The predict_proba function (at the moment I am running the program) shows that there is a 0.00002 chance the iris is a setosa, a 0.18 chance the iris is a versicolor, and a 0.82 chance that the iris is a virginica. Similarly to models in previous parts, this model predicts that this Iris is most likely a virginica. However, It's probability for predicting virginica is about 10% less than the previous models.  

In [25]:
nn_scores = cross_val_score(nn,X,y,cv=5)
nn_scores.mean()

0.9800000000000001

The score for the Neural Network was approximately 0.9801. This score shows us that the neural network does a really good job at predicting the iris's species classification based on its given measurements. Its score is very similar to the scores of the models in the previous parts.

After experimenting with several different configurations for the neural network, I couldn't get a better score the model than 0.9801. When I got a worse score than 0.9801, it was because the model wasn't able to reach its convergence point. It seemed to be that any configuration (as long as the model reach its convergence point) gave me the same score. 

# Part 6: K-Nearest Neighbors

Although the K-Nearest Neighbors method doesn't require "training", we use the *fit( )* function to store the training set in the KNeighborsClassifier. 

In [26]:
kn = KNeighborsClassifier()

In [27]:
kn.fit(X_train.values,y_train)

KNeighborsClassifier()

Using the same sample datapoint as I did in the previous parts, I want to compare the probabilities for predicting the classification of the Iris's species.

In [28]:
kn.predict_proba([[7.9,3.8,6.4,2.0]])

array([[0., 0., 1.]])

The predict_proba function shows that there is a 0.00 chance the iris is a setosa, a 0.00 chance the iris is a versicolor, and a 1.00 chance that the iris is a virginica. Similarly to models in previous parts, this model predicts that this Iris is most likely a virginica. However, this model predicts its classification with 100% certainty. This is probably because most of the surrounding datapoints (if not all of them) are classified as virginicas, and because of K-Nearest Neighbors's ***blend into your surroundings*** approach, the datapoint is classified with utmost certainty. 

In [29]:
kn_scores = cross_val_score(kn,X,y,cv=5)
kn_scores.mean()

0.9733333333333334

The score for out K-Nearest Neighbors model is 0.9734, which shows that this model is really good at predicting an Iris's species classification.

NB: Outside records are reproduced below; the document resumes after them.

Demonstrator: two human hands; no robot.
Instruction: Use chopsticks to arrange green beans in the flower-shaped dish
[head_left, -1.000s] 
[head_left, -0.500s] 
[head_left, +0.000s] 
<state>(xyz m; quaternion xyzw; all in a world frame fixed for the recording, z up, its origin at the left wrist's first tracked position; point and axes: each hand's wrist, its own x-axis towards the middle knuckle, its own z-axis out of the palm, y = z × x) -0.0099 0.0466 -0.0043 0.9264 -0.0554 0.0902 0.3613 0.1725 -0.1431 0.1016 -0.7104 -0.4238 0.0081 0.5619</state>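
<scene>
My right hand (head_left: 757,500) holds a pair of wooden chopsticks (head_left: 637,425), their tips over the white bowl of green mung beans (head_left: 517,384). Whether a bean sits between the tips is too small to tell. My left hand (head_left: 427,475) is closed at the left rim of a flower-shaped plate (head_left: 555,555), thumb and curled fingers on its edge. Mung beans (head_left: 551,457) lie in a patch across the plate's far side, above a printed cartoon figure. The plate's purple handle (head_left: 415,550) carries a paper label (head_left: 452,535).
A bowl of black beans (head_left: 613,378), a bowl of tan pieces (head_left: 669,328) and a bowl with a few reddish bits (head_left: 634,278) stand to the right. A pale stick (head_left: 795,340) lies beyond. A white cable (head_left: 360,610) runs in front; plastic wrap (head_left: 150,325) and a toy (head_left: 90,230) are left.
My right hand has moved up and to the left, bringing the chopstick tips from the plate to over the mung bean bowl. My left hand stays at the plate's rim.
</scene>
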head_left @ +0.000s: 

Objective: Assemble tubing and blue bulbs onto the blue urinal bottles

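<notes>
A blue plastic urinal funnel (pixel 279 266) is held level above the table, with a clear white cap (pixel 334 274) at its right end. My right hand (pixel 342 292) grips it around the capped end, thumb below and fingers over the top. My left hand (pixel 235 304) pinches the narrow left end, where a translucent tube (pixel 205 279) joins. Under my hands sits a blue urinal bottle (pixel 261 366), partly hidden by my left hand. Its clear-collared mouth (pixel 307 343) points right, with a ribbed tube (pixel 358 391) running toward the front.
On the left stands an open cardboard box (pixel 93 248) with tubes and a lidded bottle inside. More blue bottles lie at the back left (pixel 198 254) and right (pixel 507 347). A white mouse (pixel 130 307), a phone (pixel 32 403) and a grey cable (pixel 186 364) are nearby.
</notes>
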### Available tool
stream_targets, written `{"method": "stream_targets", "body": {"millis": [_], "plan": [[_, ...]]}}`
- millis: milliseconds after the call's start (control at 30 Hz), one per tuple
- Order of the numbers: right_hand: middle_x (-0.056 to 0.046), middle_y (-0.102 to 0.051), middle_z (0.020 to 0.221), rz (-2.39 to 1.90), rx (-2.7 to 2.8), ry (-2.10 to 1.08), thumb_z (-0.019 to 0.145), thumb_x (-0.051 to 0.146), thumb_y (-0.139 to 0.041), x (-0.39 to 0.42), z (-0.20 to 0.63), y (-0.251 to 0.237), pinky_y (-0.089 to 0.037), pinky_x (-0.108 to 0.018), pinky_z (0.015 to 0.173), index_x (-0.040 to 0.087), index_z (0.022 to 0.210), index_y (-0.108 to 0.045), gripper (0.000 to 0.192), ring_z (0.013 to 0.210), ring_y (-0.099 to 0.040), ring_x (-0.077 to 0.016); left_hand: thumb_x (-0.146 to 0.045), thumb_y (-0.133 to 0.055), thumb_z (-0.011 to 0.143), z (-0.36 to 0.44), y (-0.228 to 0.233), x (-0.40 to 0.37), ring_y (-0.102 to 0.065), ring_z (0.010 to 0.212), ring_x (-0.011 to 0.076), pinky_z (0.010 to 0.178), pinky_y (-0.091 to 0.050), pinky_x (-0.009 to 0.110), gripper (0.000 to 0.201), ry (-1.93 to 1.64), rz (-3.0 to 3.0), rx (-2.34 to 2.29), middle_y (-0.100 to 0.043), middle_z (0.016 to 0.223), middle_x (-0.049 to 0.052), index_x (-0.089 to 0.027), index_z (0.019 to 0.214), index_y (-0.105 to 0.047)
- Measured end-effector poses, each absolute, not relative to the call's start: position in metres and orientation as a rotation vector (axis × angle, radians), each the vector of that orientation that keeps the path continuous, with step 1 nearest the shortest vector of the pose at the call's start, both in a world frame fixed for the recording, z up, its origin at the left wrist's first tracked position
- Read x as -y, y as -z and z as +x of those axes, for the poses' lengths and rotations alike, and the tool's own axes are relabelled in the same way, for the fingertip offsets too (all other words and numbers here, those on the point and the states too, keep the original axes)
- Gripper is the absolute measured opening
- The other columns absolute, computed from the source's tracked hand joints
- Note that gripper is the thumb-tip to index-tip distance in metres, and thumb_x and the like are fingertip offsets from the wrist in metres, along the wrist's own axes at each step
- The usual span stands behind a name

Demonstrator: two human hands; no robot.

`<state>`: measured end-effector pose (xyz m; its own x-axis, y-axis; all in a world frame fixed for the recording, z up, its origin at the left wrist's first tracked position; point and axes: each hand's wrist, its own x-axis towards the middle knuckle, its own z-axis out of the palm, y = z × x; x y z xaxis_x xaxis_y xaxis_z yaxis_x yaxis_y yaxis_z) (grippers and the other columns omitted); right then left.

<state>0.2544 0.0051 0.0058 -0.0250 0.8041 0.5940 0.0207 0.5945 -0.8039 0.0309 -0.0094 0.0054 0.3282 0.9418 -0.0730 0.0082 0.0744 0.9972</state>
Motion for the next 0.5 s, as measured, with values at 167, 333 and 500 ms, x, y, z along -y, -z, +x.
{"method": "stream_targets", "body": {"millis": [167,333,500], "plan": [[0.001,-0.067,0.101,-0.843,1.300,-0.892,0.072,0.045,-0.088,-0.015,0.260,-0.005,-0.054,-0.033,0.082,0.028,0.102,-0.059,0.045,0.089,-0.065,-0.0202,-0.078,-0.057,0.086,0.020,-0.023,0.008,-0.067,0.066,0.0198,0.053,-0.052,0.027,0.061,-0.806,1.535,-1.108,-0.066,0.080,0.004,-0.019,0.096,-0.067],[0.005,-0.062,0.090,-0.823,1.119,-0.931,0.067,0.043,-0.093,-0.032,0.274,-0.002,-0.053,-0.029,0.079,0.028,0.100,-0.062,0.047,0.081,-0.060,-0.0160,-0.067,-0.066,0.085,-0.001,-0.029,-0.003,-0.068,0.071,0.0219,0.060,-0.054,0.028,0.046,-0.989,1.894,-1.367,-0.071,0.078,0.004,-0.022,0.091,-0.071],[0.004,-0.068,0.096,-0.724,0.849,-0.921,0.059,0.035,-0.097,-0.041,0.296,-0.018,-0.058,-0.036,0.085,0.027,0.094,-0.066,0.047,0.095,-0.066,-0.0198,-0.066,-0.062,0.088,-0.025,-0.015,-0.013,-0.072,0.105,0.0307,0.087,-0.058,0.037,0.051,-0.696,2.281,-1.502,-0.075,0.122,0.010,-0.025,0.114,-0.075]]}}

This score is very similar to the scores of the models in the previous parts. 

# Part 7: Conclusions and Takeaways

According to the results of each model, they all performed about the same. While experimenting with the data, I decided at one point to take away the *random_state* parameter to see how the results would differ. After re-running each model, I found that **all** of the scores seemed to range anywhere from 0.95 to 1.00. This seems to solidify the conclusion that all of the models were equally as good at predicting the Iris's classification. 

It surprised me that the results were very close in score. However, I think this is because of the small test set. Given that the test set was only 15 datapoints, there probably wasn't enough data to evaluate the model with. If the test set was a greater percentage of the data, there might have been more differentiation between the scores for each model.